__RAW DATA__.
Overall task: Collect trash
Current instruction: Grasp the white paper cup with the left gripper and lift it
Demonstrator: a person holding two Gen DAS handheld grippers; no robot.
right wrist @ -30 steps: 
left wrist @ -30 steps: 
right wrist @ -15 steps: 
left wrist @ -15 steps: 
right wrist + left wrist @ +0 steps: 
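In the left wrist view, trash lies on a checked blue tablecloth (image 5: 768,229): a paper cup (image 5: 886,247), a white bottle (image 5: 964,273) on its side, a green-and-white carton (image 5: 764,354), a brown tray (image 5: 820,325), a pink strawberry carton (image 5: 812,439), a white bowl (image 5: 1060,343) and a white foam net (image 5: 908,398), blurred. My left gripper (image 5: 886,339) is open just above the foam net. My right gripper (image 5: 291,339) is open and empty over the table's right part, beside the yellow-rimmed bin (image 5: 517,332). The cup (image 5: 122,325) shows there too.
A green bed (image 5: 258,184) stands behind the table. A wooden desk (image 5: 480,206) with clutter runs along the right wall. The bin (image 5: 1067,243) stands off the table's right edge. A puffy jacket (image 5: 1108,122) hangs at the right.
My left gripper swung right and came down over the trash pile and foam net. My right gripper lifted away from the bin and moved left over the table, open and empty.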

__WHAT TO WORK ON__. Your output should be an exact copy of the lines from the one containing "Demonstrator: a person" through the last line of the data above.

__TASK SOLUTION__.
Demonstrator: a person holding two Gen DAS handheld grippers; no robot.
right wrist @ -30 steps: 
left wrist @ -30 steps: 
right wrist @ -15 steps: 
left wrist @ -15 steps: 
right wrist + left wrist @ +0 steps: 
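In the left wrist view, trash lies on a checked blue tablecloth (image 5: 768,229): a paper cup (image 5: 886,247), a white bottle (image 5: 964,273) on its side, a green-and-white carton (image 5: 764,354), a brown tray (image 5: 820,325), a pink strawberry carton (image 5: 812,439), a white bowl (image 5: 1060,343) and a white foam net (image 5: 908,398), blurred. My left gripper (image 5: 886,339) is open just above the foam net. My right gripper (image 5: 291,339) is open and empty over the table's right part, beside the yellow-rimmed bin (image 5: 517,332). The cup (image 5: 122,325) shows there too.
A green bed (image 5: 258,184) stands behind the table. A wooden desk (image 5: 480,206) with clutter runs along the right wall. The bin (image 5: 1067,243) stands off the table's right edge. A puffy jacket (image 5: 1108,122) hangs at the right.
My left gripper swung right and came down over the trash pile and foam net. My right gripper lifted away from the bin and moved left over the table, open and empty.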

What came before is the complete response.